Brief = Would you write out the full listing exactly, without any pictures?

Start of Given data

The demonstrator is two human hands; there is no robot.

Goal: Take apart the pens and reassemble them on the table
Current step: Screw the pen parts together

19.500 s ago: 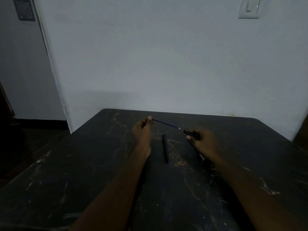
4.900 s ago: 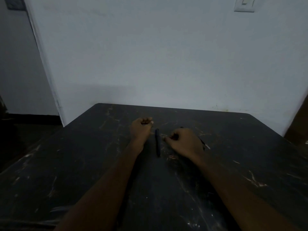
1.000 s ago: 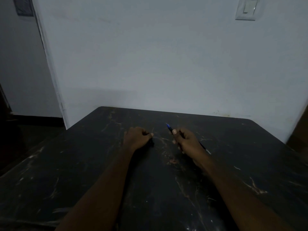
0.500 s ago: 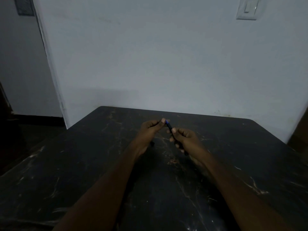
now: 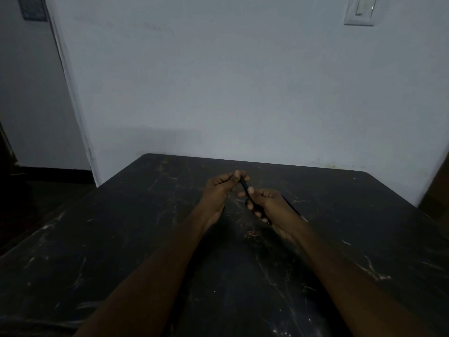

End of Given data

Written response =
The demonstrator is two human hands; there is no robot.

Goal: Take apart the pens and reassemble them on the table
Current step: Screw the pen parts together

19.500 s ago: 
4.900 s ago: 
1.000 s ago: 
0.500 s ago: 
now: 

Work on the exercise is finished.